This Issues and Insights discusses the release of the new House Tax Bill and Senate Tax Bill amid year-end planning.
- On November 9, 2017, the House Ways and Means Committee passed the Tax Cuts and Jobs Act (House Tax Bill) and the Senate Finance Committee released its proposed version (Senate Tax Bill).
- Keep in mind that these bills are just the starting point of tax reform; we could see sweeping changes in the law, minor revisions, or no change at all.
- Whatever the outcome, it’s still important to make sure you have taken advantage of available income tax planning strategies for 2017 and reviewed your other planning documents.
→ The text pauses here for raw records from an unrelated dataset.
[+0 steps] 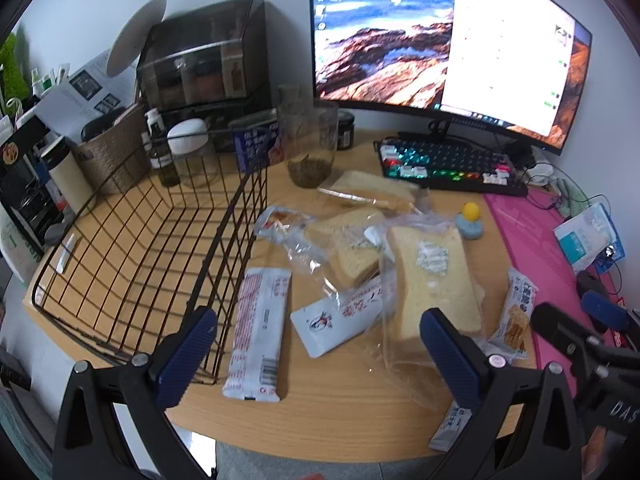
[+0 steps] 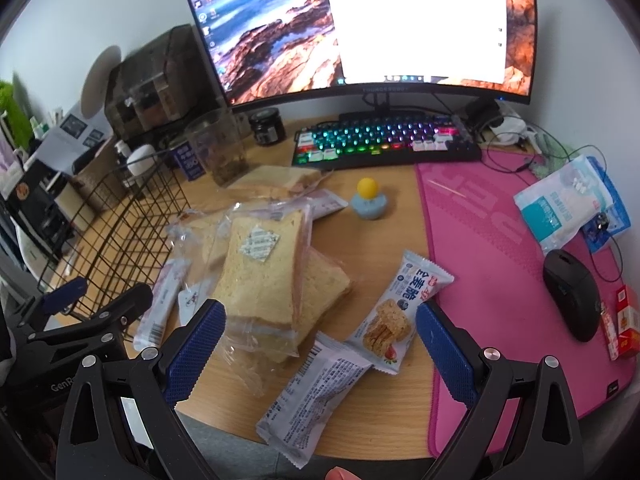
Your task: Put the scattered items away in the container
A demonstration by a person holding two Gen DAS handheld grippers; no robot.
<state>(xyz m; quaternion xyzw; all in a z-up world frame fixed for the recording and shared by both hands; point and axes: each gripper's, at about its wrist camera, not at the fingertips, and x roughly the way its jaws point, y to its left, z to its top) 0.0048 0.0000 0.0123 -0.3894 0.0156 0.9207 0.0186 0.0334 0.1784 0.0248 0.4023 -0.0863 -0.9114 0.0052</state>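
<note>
Wooden desk (image 1: 340, 412), wire basket (image 1: 132, 256), bagged bread (image 2: 260, 268), pink mat (image 2: 500, 260), keyboard (image 2: 384, 140)

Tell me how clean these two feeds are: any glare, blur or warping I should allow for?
Left wrist: monitor window blown out white, heavy fisheye bending of the wire basket, bread bag slightly soft. Right wrist: same white glare, dark corner vignette, bread bag a little blurred, snack packet print readable.

Your left tool (image 1: 320, 354) and right tool (image 2: 320, 346) each have 2 ribbed blue pads (image 2: 196, 344) on black arms. Silver screws (image 2: 491, 354) dot the arms. White lettering marks the housings.
</note>
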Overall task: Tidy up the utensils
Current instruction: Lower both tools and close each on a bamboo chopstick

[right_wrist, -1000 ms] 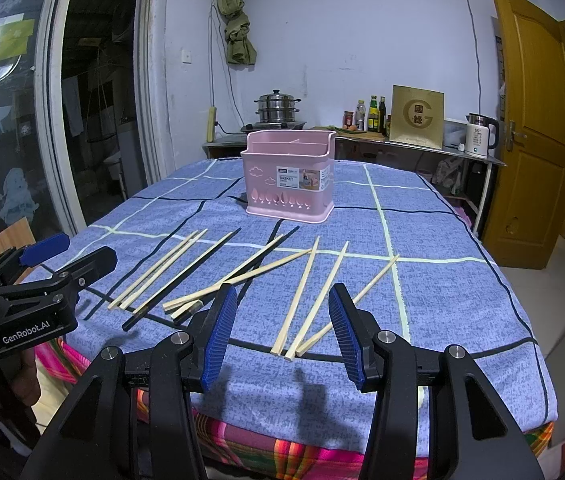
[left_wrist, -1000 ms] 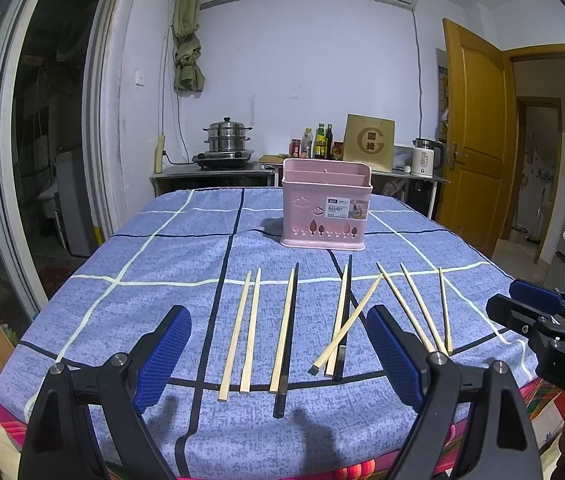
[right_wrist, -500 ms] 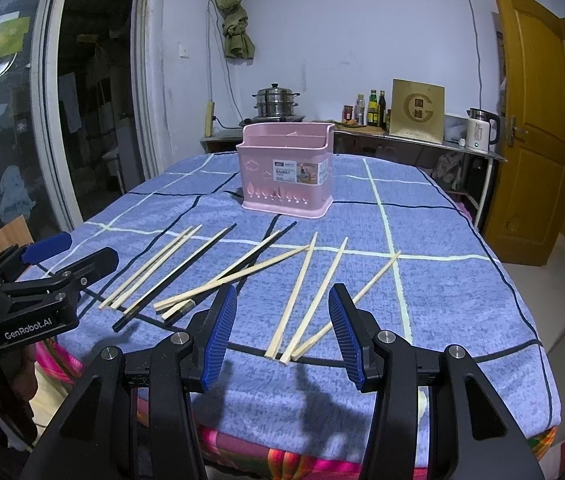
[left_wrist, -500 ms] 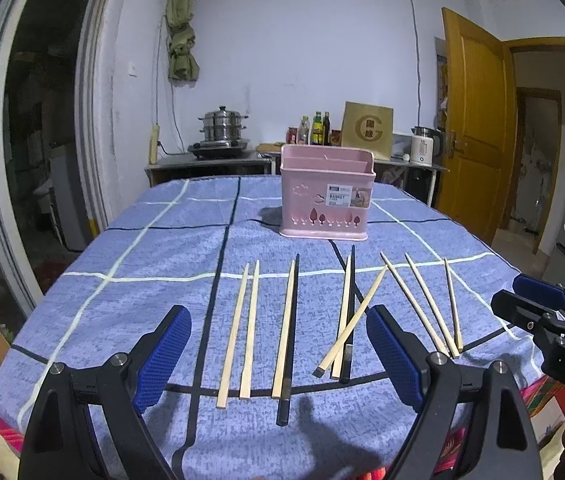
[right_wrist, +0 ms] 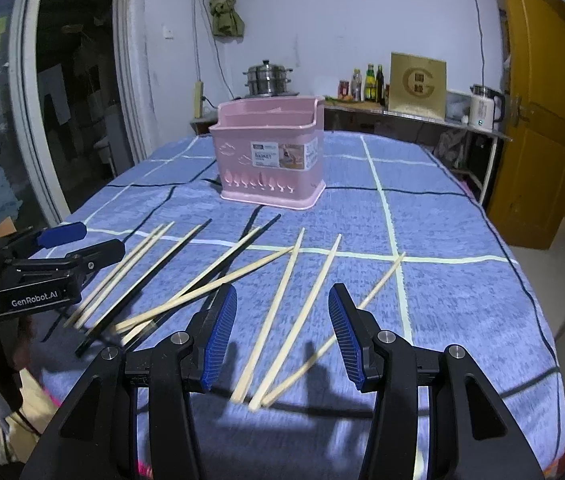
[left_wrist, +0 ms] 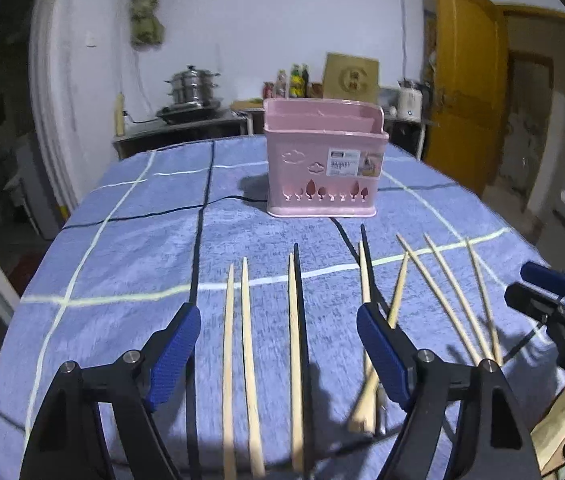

- New Development: Since this article was published, the U.S. Congress passed the Tax Cuts and Jobs Act (the Act) on December 20, 2017 and it was signed by President Trump. Most of the year-end planning tips in the article are still relevant to 2017 year-end planning.
As the end of the year grows near, it is time to finalize planning for taxes and the steps you need to take to help minimize them. Now that both the House Tax Bill and Senate Tax Bill have been released and have started their way through the legislative process, we see that there could be significant tax law changes that will affect all of us. There are substantial changes that will start the debate over what the final bill will look like. The Senate Tax Bill has significant differences from the House Tax Bill that could make the passage of tax reform difficult.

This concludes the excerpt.